Last day here at Swannanoa. It went so fast, it felt like a short time to be here, but a long time to be away from home.

I attended several jams and got more courage as the week went on. I made a few “newbie” blunders, like I started a tune too fast in the slow jam tent. (I was not aware that it was the slow jam tent ALL the time….I thought it was only slow from 6pm-7pm on the schedule)….and that is something you don’t want to do. Gotta respect the jam for what it is, and do not dominate or show-off.

I was also caught talking too much on the outskirts of a jam tent…damn beer makes my voice louder. So someone shot me a glance, and I knew my conversation was distracting the jammers.

I guess the bottom line is…..JUST ATTEND A JAM. Don’t be afraid of messing up….because guess what….you WILL mess up, but you’ll get over it! (I did) Hopefully, you can learn from a few of my blunders and have good jam manners. Jams are held together by a certain level of trust and common decency. They are not a place to show off or boost your ego.

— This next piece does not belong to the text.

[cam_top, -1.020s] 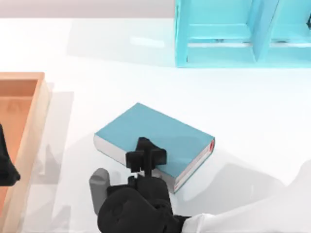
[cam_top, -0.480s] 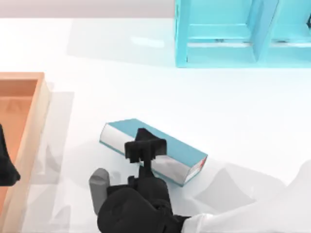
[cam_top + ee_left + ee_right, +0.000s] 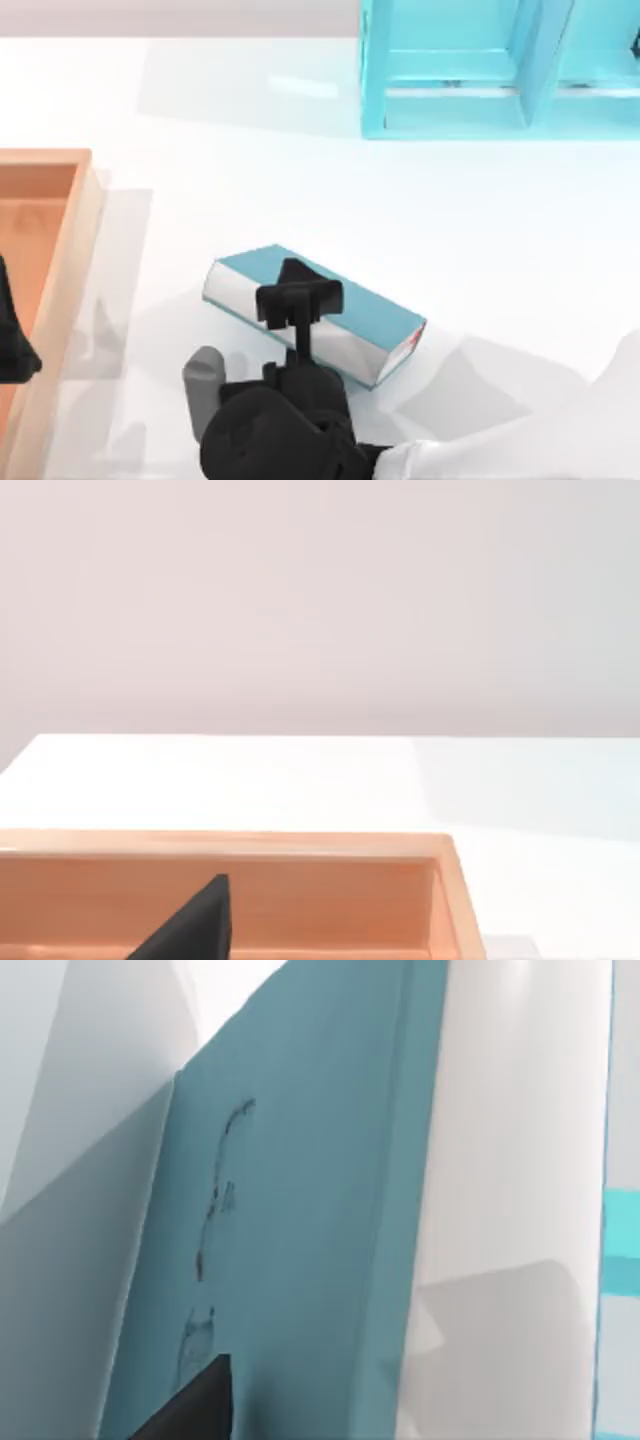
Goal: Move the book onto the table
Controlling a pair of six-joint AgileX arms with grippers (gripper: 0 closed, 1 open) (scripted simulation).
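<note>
Black, the right hand [image 3: 298,300] is clamped on the teal book [image 3: 375,312], which has been tipped from flat onto its edge since a second ago, page edges showing beneath the hand. It rests on the white desk [image 3: 520,230], apparently placed; release looks due.

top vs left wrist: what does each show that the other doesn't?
Top view alone: the book tipped up on the table, right gripper clamped on it, and the turquoise shelf unit. Left wrist view alone: the blank wall behind the table. Both: the wooden tray under the left gripper, and the white tabletop.
</note>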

The highlight of my jamming this week was meeting “Harrison”, one of the young students here. He must be only 9 or 10, but he was SO musical, and a little bit shy. I could see him hanging about the slow jam tent, so I asked him if he’d like to jam with me. So we went to a little bench and found a couple tunes we both knew, and that kid can play! I fully expect him to be on the faculty of Swannanoa someday! I was kicking myself for not taking Harrison back to the slow jam tent and having him start a tune….that would have cemented his confidence, but I’m certain that he will become a competent jammer and great musician.
My new jammin' buddy

One cannot rise above one’s own taste…but thankfully we can expand our own taste.”–Martin Hayes

Last day of class with Martin Hayes. He played EVERY tune the class requested of him, including a couple of slow airs, the most heart-wrenching of all was “Carolan’s Farewell to Music”.
Mr. Hayes
It is rumored that upon his imminent death, Carolan called for his harp and a glass of whiskey, played an air that no one had previously heard, and died some time after. (this is all heresay, so please verify if you are doing research) The air was written down, and is now believed to be “Carolan’s Farewell to Music”.

The way Mr. Hayes played this air was spell-binding. Martin explained that airs are the MOST demanding of all Irish music, because they require so much focus and technique. In not so many words, that is what separates the men from the boys!

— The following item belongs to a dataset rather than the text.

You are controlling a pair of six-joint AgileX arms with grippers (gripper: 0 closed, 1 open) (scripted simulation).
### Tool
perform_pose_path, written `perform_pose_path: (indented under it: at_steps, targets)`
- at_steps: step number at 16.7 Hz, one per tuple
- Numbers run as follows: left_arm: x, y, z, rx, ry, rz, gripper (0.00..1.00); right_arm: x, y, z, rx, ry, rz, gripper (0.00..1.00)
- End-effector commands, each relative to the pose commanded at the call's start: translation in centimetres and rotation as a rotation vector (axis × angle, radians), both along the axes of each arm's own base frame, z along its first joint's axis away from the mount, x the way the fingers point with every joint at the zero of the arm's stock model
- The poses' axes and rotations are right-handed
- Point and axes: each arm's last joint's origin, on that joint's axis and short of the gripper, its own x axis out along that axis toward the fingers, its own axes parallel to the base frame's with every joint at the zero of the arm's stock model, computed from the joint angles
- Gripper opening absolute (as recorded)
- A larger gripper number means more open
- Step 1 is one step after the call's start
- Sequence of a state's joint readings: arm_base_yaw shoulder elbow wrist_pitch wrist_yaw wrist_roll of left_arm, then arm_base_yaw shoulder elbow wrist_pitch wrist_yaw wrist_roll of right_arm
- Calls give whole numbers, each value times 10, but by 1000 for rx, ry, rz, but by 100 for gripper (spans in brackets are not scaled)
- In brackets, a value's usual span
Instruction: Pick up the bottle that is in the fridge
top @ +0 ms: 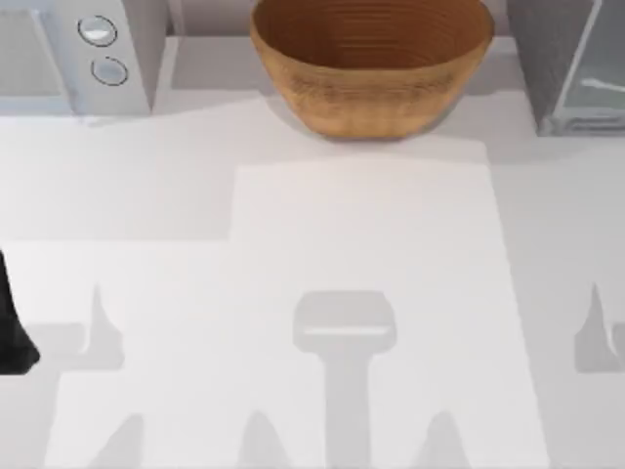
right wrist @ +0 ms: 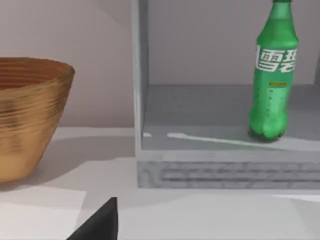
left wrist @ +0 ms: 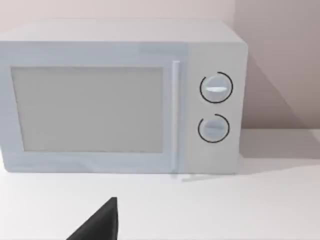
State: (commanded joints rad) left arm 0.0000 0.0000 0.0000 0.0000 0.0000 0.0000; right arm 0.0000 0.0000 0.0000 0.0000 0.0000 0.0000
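The green bottle [right wrist: 272,75] stands upright on the grey floor inside the fridge [right wrist: 225,172], toward one side of the compartment, with white lettering on its label. In the top view the fridge [top: 566,59] is a grey speckled box at the table's far right corner. A dark part of my right gripper [right wrist: 100,225] shows low in the right wrist view, well short of the fridge and apart from the bottle. My left arm [top: 15,332] sits at the table's left edge, and a dark part of the left gripper [left wrist: 100,225] faces the microwave.
A large woven bowl [top: 371,63] stands at the back centre, just left of the fridge, and also appears in the right wrist view as the bowl [right wrist: 27,115]. A light grey microwave [top: 78,49] with two knobs fills the back left corner. White table [top: 352,244] stretches in front.
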Motion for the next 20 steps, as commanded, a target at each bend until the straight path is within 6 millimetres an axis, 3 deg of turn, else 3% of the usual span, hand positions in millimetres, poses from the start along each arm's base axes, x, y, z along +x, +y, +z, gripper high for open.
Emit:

He was expressing to the class again what makes a great musician, and how to play musically, and during this discussion, he stated, “One cannot rise above one’s own taste. (long pause) But thankfully, we can EXPAND our own taste.” He went on to explain that the things we consume as “good things” are the limit of our existence, or the limit of what we will be able to produce as artists.

He used the analogy of someone who starts a restaurant. Of course, they would create a menu based on what they thought tasted good. However, if their taste is limited, or bland, or based only on one favorite ingredient, say, jalapenos, then the restaurant is bound to fail because it will not appeal to enough people.

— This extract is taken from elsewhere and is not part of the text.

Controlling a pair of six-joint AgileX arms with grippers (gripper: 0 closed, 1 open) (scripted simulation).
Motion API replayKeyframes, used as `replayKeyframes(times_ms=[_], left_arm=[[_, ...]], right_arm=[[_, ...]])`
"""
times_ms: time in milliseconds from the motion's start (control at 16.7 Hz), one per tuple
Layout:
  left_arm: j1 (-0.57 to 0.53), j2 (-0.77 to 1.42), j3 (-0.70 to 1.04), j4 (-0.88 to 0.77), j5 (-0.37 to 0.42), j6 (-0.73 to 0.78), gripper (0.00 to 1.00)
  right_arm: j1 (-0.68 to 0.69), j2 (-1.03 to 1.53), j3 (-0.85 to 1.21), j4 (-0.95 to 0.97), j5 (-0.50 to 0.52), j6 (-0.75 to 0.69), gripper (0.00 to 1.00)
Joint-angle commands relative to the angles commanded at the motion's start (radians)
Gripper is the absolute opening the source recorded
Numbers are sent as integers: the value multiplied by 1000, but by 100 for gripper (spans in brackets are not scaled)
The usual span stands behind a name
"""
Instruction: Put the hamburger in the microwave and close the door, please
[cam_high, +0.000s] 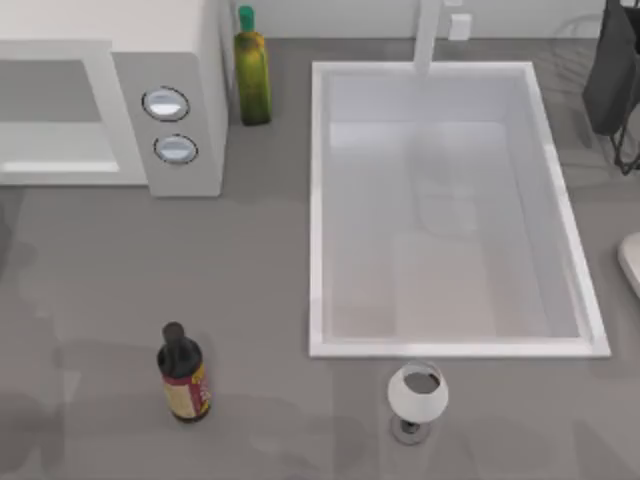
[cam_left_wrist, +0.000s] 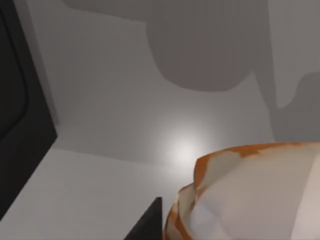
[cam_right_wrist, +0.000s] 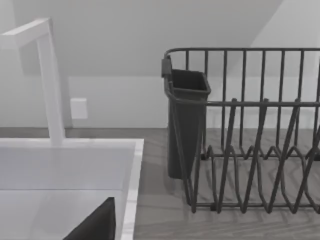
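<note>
The hamburger (cam_left_wrist: 250, 195), tan-orange with a pale top, sits very close to the left wrist camera, against pale grey walls. One dark finger (cam_left_wrist: 147, 222) of my left gripper presses against its side, so the gripper is shut on it. A dark panel (cam_left_wrist: 17, 125) stands beside it; I cannot tell whether this is the door. The white microwave (cam_high: 195, 60) stands at the table's back left, with its grey cavity (cam_high: 50, 105) and two round knobs (cam_high: 165, 103). My right arm is parked at the far right, and one dark finger (cam_right_wrist: 95, 225) sits far out to the side.
A green bottle (cam_high: 252, 75) stands right of the microwave. The white sink (cam_high: 318, 200) fills the middle, with its faucet (cam_right_wrist: 50, 85) at the back. A dark sauce bottle (cam_high: 183, 375) and a wine glass (cam_high: 416, 395) stand near the front. A dish rack (cam_right_wrist: 250, 140) stands at the back right.
</note>
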Motion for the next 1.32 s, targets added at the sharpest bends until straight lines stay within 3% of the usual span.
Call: replayKeyframes(times_ms=[180, 420, 840, 1140, 1320], left_arm=[[3, 28, 2, 94, -14, -41, 0], [5, 125, 10, 357, -31, -133, 0], [-25, 357, 3, 1058, 1, -297, 0], [-79, 511, -36, 1556, 82, -373, 0], [-114, 587, -60, 1768, 136, -397, 0]], right_arm=[[0, 0, 0, 0, 0, 0, 100], [0, 0, 0, 0, 0, 0, 100], [0, 0, 0, 0, 0, 0, 100], [0, 0, 0, 0, 0, 0, 100], [0, 0, 0, 0, 0, 0, 100]])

He expounded on his point by encouraging us to explore the music of other cultures, to listen to diverse music of every kind, and find what is good, powerful, and expressive in those genres. Watch and listen to the masters of every genre, because a master of any genre of music can teach you about your own music in ways you wouldn’t expect.

My class with Mr. Hayes taught me things that I never knew that I didn’t know…things I didn’t even know I needed! Mr. Hayes brings a thoughtful, soulful, transcendental element to every tune he ever plays, and you can hear it immediately. What a privilege to be in his class.